__Prompt__
Restate word for word the lines of the data below, from the first through the one that has "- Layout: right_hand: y".

Data provided START

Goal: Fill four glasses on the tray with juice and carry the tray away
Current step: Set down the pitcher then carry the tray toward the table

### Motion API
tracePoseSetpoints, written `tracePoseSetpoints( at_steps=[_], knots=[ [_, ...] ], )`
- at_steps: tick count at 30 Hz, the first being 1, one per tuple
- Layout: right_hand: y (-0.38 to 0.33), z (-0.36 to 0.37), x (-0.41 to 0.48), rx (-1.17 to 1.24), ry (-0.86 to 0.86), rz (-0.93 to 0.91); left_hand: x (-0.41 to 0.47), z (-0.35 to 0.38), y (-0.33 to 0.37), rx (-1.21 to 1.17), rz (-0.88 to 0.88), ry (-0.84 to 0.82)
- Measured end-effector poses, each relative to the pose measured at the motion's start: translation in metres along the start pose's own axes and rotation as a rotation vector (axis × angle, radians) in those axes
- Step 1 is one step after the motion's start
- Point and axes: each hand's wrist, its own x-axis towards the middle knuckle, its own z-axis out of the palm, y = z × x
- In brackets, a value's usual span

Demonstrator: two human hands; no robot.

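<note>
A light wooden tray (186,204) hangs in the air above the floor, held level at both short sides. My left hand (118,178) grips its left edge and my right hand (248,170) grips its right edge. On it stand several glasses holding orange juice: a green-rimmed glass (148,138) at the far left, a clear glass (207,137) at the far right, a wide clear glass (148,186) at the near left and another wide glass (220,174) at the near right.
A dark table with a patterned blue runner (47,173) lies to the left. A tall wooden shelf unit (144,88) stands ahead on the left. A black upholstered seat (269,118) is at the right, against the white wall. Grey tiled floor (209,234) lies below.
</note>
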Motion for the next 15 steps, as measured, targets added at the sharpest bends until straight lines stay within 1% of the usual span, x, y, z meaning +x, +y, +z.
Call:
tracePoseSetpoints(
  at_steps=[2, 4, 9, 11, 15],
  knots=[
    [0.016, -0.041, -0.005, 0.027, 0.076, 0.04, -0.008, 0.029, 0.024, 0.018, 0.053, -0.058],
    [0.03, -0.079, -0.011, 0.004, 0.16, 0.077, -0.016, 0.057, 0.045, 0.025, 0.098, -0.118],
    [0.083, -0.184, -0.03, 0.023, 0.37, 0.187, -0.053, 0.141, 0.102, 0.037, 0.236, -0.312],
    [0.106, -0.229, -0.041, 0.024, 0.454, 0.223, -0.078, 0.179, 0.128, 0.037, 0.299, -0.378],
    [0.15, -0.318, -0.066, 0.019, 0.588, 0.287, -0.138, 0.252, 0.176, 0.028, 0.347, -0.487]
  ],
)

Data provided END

__Written answer__
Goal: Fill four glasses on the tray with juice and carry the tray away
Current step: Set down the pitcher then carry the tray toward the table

### Motion API
tracePoseSetpoints, written `tracePoseSetpoints( at_steps=[_], knots=[ [_, ...] ], )`
- at_steps: tick count at 30 Hz, the first being 1, one per tuple
- Layout: right_hand: y (-0.38 to 0.33), z (-0.36 to 0.37), x (-0.41 to 0.48), rx (-1.17 to 1.24), ry (-0.86 to 0.86), rz (-0.93 to 0.91); left_hand: x (-0.41 to 0.47), z (-0.35 to 0.38), y (-0.33 to 0.37), rx (-1.21 to 1.17), rz (-0.88 to 0.88), ry (-0.84 to 0.82)

Thus the exercise is complete.